Pemerintah Siap Hadapi Demo Kenaikan Harga BBM
Rabu, 21 Sep 2005 16:45 WIB
Jakarta - Pemerintah siap mengantisipasi aksi unjuk rasa yang akan dilakukan masyarakat akibat kebijakan pemerintah untuk menaikkan harga BBM awal Oktober mendatang. Demo tersebut dinilai sebagai bentuk demokrasi. Hal ini disampaikan Menko Polhukam Widodo AS dalam jumpa pers seusai menghadiri sidang kabinet terbatas yang dipimpin Presiden SBY di kantor Presiden, Jl.
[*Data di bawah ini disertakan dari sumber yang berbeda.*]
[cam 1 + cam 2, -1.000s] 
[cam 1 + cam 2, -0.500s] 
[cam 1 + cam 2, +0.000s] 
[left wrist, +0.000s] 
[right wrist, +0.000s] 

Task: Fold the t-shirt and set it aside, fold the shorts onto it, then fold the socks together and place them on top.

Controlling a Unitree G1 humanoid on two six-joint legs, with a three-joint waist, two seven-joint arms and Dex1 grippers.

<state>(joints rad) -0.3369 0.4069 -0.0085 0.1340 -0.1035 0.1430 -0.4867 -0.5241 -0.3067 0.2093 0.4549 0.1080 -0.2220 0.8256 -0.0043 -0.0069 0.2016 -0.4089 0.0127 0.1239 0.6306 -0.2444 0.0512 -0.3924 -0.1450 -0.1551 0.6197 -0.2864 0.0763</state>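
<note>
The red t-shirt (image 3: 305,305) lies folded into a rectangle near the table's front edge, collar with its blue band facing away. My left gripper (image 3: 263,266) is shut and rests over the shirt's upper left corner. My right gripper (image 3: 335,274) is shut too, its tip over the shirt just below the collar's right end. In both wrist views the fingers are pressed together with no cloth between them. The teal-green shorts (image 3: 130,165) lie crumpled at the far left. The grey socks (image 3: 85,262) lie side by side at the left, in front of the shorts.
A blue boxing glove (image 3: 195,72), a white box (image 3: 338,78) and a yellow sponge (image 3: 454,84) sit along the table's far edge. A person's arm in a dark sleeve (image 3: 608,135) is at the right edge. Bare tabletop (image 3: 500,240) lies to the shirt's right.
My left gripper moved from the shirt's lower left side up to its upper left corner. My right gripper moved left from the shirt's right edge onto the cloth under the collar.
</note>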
Medan Merdeka Utara, Jakarta Pusat, Rabu (21/9/2005). Rapat yang digelar khusus membahas masalah keamanan terkait kenaikan harga BBM itu diikuti juga antara lain Menteri Pertahanan Juwono Sudarsono, Panglima TNI Jenderal Endriartono Sutarto, Kapolri Jenderal Pol Sutanto, Jaksa Agung Abdulrahman Saleh, Menko Perekonomian Aburizal Bakrie, dan Kepala BIN Syamsir Siregar. "Jika ada respons-respons yang mengkritik kebijakan-kebijakan ini dihormati sebagai bentuk demokrasi. Begitu juga dengan kemungkinan unjuk rasa. Ini adalah refleksi bagi warga negara untuk menyampaikan pendapat," kata Widodo. Dalam rapat itu, Widodo menyatakan, pemerintah memutuskan mengambil 3 langkah untuk mengantisipasi respons masyarakat atas kenaikan harga BBM itu. Pertama, menyosialisasikan rencana pemerintah menaikkan harga BBM. Kedua, menuntaskan pemberian subsidi akibat adanya kenaikan harga BBM pada bulan Maret 2005. Ketiga, penuntasan penegakan hukum kasus penggelapan dana subsidi BBM.